Listening to David Diao's amazing talk on Barnett Newman at Dia a few weeks ago, and then seeing his painted references to Newman, and especially to the 1966 Guggenheim catalogue for Lema Sabachthani, the debut exhibition of Stations of the Cross reminds me that Newman's work has been experienced and considered quite differently than it is today. [The Internet Archive has digitized Barnett Newman's The Stations of the Cross catalogue, btw.]
Which reminded me of these old photos of Newman sculptures. The top one's from 1967, the first installation of Broken Obelisk at the Corcoran, the museum which commissioned it. It was included in the same large-scale sculpture exhibition as Tony Smith's Smoke and whatshisname's giant X.

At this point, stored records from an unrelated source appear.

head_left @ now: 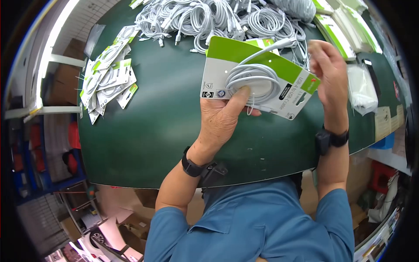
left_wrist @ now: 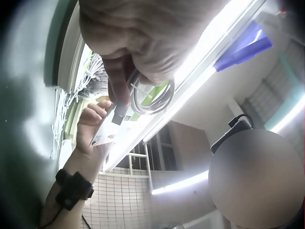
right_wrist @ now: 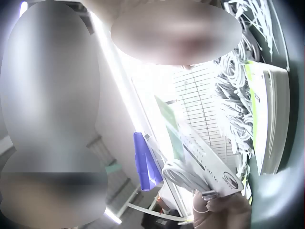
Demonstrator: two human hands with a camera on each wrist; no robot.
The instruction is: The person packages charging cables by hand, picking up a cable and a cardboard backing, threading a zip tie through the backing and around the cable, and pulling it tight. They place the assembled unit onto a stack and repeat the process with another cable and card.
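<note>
In the head view my left hand (head_left: 222, 120) grips a green and white cable card (head_left: 283, 98) from below, its thumb pressing on the coiled white USB cable (head_left: 255, 81). One cable end sticks up past the card's top edge; the other plug lies along the lower edge. The card is tilted above the table. My right hand (head_left: 329, 70) is raised beside the card's right end, fingers curled in; I cannot tell whether they pinch anything. In the left wrist view the right hand (left_wrist: 90, 124) appears as a curled fist by the card (left_wrist: 107, 126).
Loose white cables (head_left: 187, 19) are heaped at the back of the green table (head_left: 152, 144). Carded cables (head_left: 107, 74) lie piled at the left. Stacked blank cards (head_left: 345, 30) stand at the back right, with a white plastic packet (head_left: 362, 89) nearer me.
</note>
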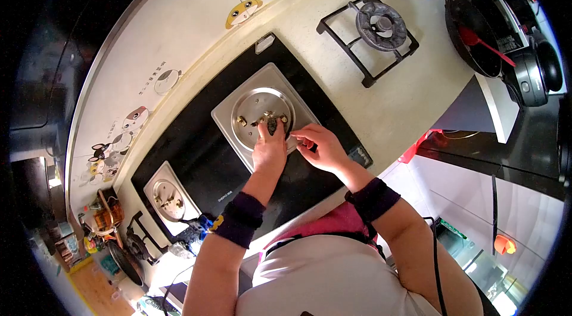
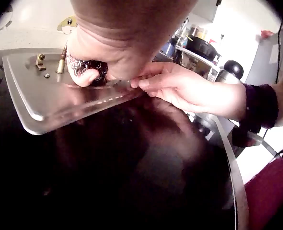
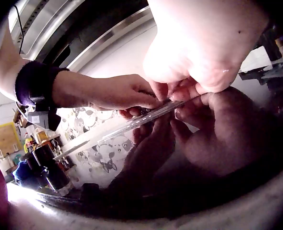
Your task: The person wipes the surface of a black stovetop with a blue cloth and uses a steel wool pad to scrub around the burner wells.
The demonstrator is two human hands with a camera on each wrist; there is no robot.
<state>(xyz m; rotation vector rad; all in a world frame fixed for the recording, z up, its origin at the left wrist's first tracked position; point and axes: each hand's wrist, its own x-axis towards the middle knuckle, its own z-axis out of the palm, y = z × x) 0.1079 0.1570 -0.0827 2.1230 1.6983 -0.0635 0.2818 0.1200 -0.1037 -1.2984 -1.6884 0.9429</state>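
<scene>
The left hand (image 1: 271,152) grips a dark, shiny scouring ball (image 1: 272,125) against the round recess of a steel burner plate (image 1: 238,137) set in the black hob. In the left wrist view its curled fingers press the scouring ball (image 2: 103,72) low on the metal. Beside it, the right hand (image 1: 322,148) has its bent fingertips at the plate's near right edge, thumb and finger pinching the rim. The right wrist view shows the right hand (image 3: 199,62) close to the left hand (image 3: 108,91) along that edge. Small brass burner parts (image 1: 241,120) stand in the recess.
A second steel plate (image 1: 183,211) lies at the hob's left end. On the counter behind, to the right, sit a black pot stand (image 1: 367,82) and a burner ring (image 1: 381,25). A black pan (image 1: 473,36) with a red utensil (image 1: 485,45) is at the far right.
</scene>
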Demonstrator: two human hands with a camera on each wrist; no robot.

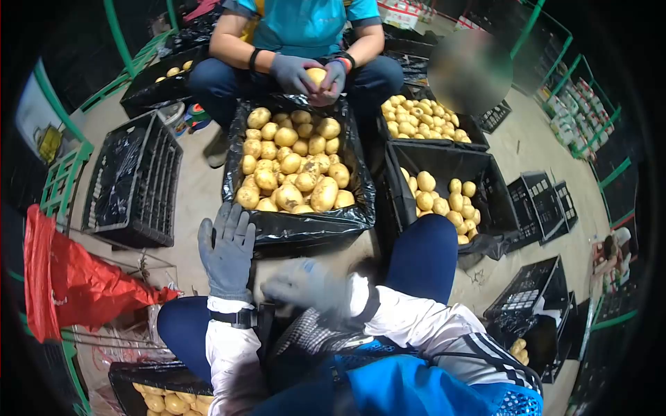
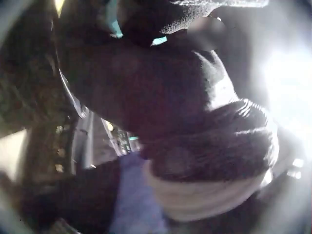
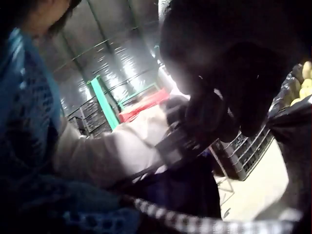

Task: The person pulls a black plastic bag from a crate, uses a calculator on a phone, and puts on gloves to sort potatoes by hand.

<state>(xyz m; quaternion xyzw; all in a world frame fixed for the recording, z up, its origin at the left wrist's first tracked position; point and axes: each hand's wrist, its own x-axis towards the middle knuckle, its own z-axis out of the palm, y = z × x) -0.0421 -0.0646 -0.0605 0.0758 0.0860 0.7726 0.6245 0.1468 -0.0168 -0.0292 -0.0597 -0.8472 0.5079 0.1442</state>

This, first edition was removed from the Corcoran in 1969 [according to Washington Post courtier/reporter Paul Richard, there was turmoil after the departure of the museum director. Go figure.] and was eventually installed at the Rothko Chapel in Houston, dedicated after the fact to the memory of Martin Luther King. But there are a couple more. Has a Broken Obelisk ever been exhibited in DC since? And I keep looking for a photo of it from the other angle, with the actual Washington Monument. I mean, that shot was possible, wasn't it? [Yes, from the FDIC building, apparently.]
And this one, which blows my mind, is Lace Curtain for Mayor Daley, a grid of barbed wire across a cor-ten window frame. Newman made it for a series of protest exhibitions hastily organized by Richard Feigen and Claes Oldenburg, after Chicago police attacked anti-war protestors at the Democratic National Convention. [Oldenburg was one of those beaten.] Annalee gave Lace Curtain to the Art Institute of Chicago in 1989, which has exhibited it only rarely.
Like I said, the perception of Newman's work has been quite different than it is today.